MET CS 777 Big Data Analytics · Boston University · Spring 2026
Team: Aryan Meena · Kunj Manish Kumar Patel
WikiFlow is a distributed analytics pipeline on Google Cloud Platform that ingests the public English Wikipedia revision history (2026-03 snapshot, Jan 2021 – Dec 2025), builds per-editor behavioral feature vectors, and predicts whether a newly registered editor will stop contributing within six months of their first ten edits.
Why this matters: English Wikipedia has been losing active editors since 2007. A high-confidence dropout score on a brand-new editor can trigger an early mentorship intervention — operationally useful, and a clean fit for distributed computing since 1.16 million editors and 60 million revision events do not fit in memory on a single machine.
Scale: ~25 GB compressed · 60M+ revision events · 1,158,248 unique editors · runs fully on GCP with zero local data movement.
Wikipedia Dumps (HTTPS, ~25 GB compressed, 60 monthly TSV.bz2 files)
│
▼ 00_ingest_dumps.py (concurrent download, idempotent)
Google Cloud Storage (GCS)
│
▼ 02_features.py (PySpark on Dataproc)
Feature Engineering ──────────────────────────→ BigQuery results table
13 features × 1,158,248 editors + Plotly dashboard on GCS
│
├──▶ 03_logreg_rdd.py → Custom Logistic Regression (RDD mini-batch SGD)
├──▶ 04_kmeans_rdd.py → Custom K-Means (RDD Lloyd iteration)
└──▶ 05_elephas_dnn.py → Elephas Keras DNN (synchronous distributed training)
Full pipeline runs end-to-end through GCP web console + Cloud Shell. Bottleneck: ingestion (~1–2 hrs). All three models train in under 7 minutes total.
| Property | Value |
|---|---|
| Source | Wikimedia MediaWiki history dumps |
| Snapshot | 2026-03 (English Wikipedia) |
| Event months | January 2021 – December 2025 |
| Raw size | ~25 GB compressed (60 monthly files, 200–600 MB each) |
| Revision events | ~60 million |
| Schema | 76 pre-computed columns per revision |
| Final cohort | 1,158,248 unique registered, non-bot editors |
Label: Binary. 1 = editor made zero edits in the 180 days after their first 10-edit observation window. 0 = still active.

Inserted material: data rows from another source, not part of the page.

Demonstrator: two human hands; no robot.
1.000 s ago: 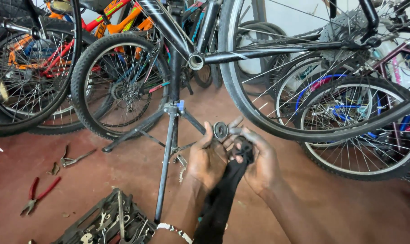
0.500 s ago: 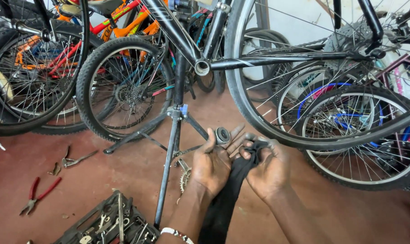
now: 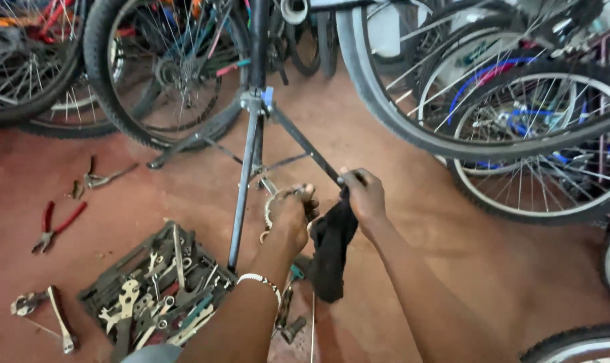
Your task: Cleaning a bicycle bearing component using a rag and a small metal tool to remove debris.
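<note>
- the left hand (image 3: 293, 214) is curled around a small round metal part (image 3: 278, 199), a ring-like piece with a toothed or chain-like rim; the fingers are closed about it, so most of the part is hidden and i cannot tell exactly what kind it is.
- the right hand (image 3: 364, 196) pinches the top of a black rag (image 3: 330, 250) between thumb and fingers; the fingers are shut on the cloth, and the rest of it hangs loose below, just right of the left hand.
- the two hands sit close together, the rag's upper edge brought right beside the metal part, which looks like a hold suited to wiping the piece while the other hand steadies it.
- both hands hover above the red floor (image 3: 453, 269), just in front of the legs of a repair stand (image 3: 251, 154), whose right leg passes behind the right hand's fingertips.
- a tray of tools (image 3: 158, 286) lies on the floor at near left, within easy reach of the left arm; spanners and flat wrenches are piled in it.
- red-handled pliers (image 3: 55, 225) and other loose tools lie farther left on the floor.
- bicycle wheels (image 3: 520, 128) crowd the far and right sides, well apart from the hands.
</note>
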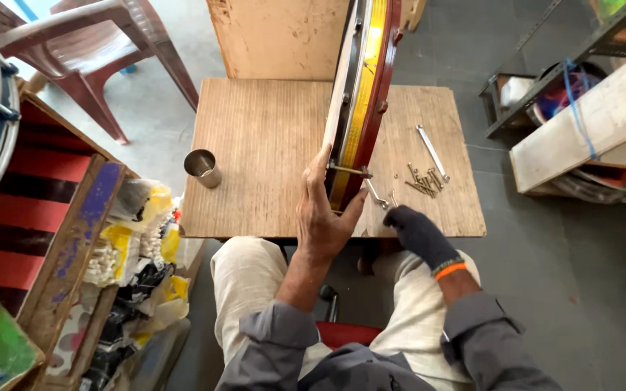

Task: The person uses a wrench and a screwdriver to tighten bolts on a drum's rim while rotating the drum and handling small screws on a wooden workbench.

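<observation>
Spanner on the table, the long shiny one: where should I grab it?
Take the spanner by the middle of its thin shaft, coming straight down from above. It lies flat on the table, apart from the bolts, with bare wood on both long sides, so fingers can probably pinch across it there.
</observation>
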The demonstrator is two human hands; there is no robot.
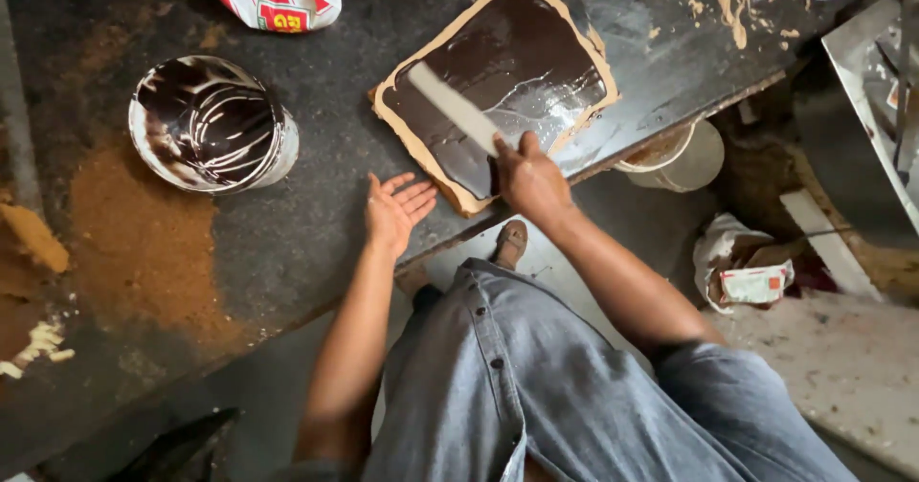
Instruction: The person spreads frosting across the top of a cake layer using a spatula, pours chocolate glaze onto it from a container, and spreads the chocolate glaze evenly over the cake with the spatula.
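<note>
Your right hand (532,180) is clenched around the near end of a flat pale blade (452,109), and the blade lies flat across the board (498,80) just ahead of that hand, angled up and away to the left. Your left hand (394,212) is released, palm up, fingers spread, resting on the dark surface (316,214) just left of the board's near corner and holding nothing.

What I'd watch: nothing's pinning the board, so a hard push on the blade could probably slide or spin it, and its near corner sits close to the surface edge right by your right hand. Tilt the blade too steep and I'd guess it digs through the coat down to the tan underneath.

The board itself looks like a square slab with a tan rim showing all round and a glossy dark brown coat across the middle, wet enough to shine, with streaks beside the blade. The smeared can (212,123) sits well off to the left of your open hand
</note>
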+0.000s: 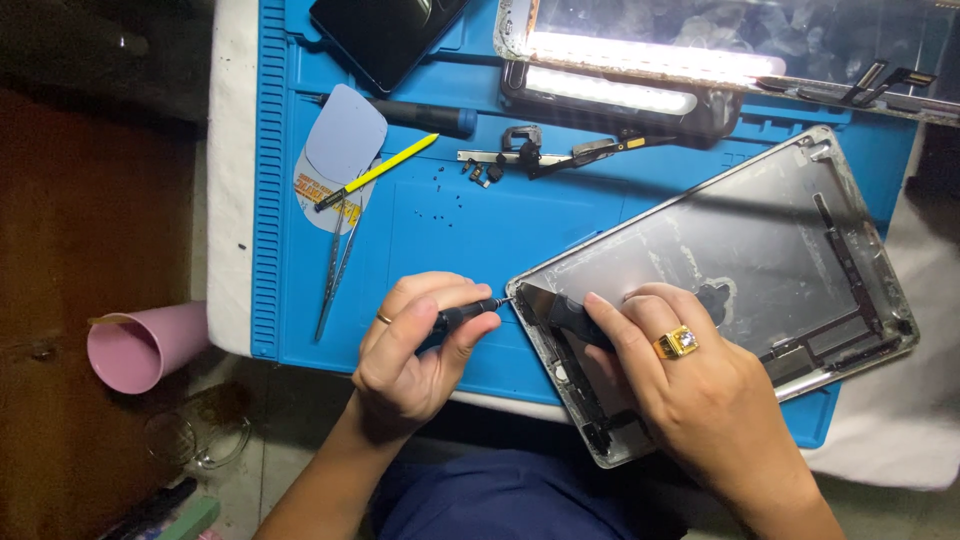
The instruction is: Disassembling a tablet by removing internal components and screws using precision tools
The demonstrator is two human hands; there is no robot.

Features are computed from each editor's first 10 edits only — nothing outside the observation window, preventing label leakage.

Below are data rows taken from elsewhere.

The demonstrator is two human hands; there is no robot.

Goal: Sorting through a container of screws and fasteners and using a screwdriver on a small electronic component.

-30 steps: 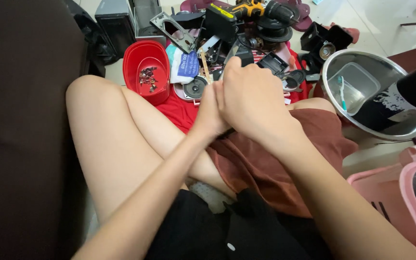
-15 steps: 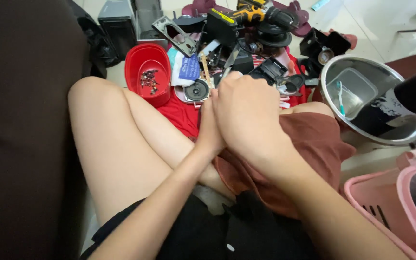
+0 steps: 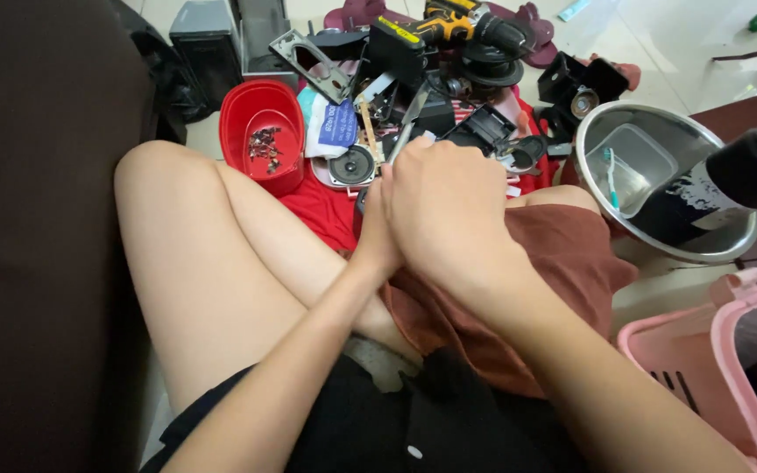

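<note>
working hands: right hand (image 3: 449, 219) laid over left hand (image 3: 377, 232), pressed together above the lap
grip: both curled shut; whatever sits inside is hidden, cannot tell
metal blade (image 3: 409, 123): pokes up from the hands
nearby: red tub (image 3: 265, 131), speaker (image 3: 351, 165), steel bowl (image 3: 659, 188)

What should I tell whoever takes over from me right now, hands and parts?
Left hand: pressed against the right, closed on something hidden.
Right hand: wrapped over the left, gripping a slim metal tool that sticks out above the fingers.
Parts: red tray of small screws ahead left; speaker beside it; yellow drill beyond; steel bowl right.
Done: cannot tell, the work is covered by the hands.
Left: likewise unclear.
</note>
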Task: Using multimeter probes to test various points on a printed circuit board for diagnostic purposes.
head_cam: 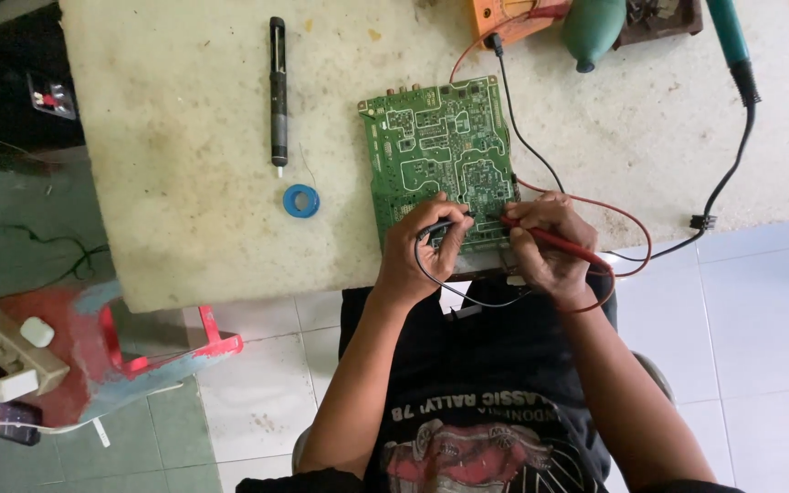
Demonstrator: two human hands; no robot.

| Feature | What it captures | Direction |
|---|---|---|
session_count |
Distinct editing sessions in first 10 edits | ↑ sessions → retention (strongest signal) |
velocity |
Edits per day in observation window | ↑ velocity → retention |
revert_rate |
Fraction of edits reverted by community | ↑ reverts → dropout |
talk_page_frac |
Fraction of edits on talk pages | ↑ talk → retention |
namespace_entropy |
Shannon entropy across namespaces | ↑ diversity → retention |
summary_present_frac |
Fraction of edits with an edit summary | Signals investment |
first_edit_size |
Byte size of first edit | ↑ size → retention (weak) |
peak_hour |
Most active hour of day | Time-of-day control |
weekend_frac |
Fraction of edits on weekends | Behavioral control |
avg_bytes_changed |
Mean absolute bytes changed | Edit scope |
minor_edit_frac |
Fraction flagged as minor edits | Editing style |
reverts_received |
Count of reverts received | Community friction |
articles_touched |
Distinct articles edited | Scope breadth |
Selection: 40+ candidates evaluated against three filters: (1) computable from first 10 edits only, (2) no author identity, (3) backed by retention literature. Final 13 directly cover the signals Halfaker et al. (2013) identified as strongest.
All three models are built from scratch — no MLlib — to demonstrate the underlying distributed computation pattern.
Mini-batch SGD on PySpark RDDs. Each epoch samples a training fraction; every partition computes a partial gradient; treeAggregate sums gradients in O(log N) hops; driver applies one SGD step on broadcast weights.
| Metric | Value |
|---|---|
| AUC-ROC | 0.845 |
| Recall (dropouts) | 90.8% |
| Precision | 77.2% |
Weight signs confirm retention theory:
session_count= −0.45 (strongest): multi-session editors stayvelocity= −0.23: faster early editing → retentionrevert_rate= +0.16: community pushback → dropout (Halfaker's frustrated-newcomer hypothesis, replicated at scale on 1.16M editors)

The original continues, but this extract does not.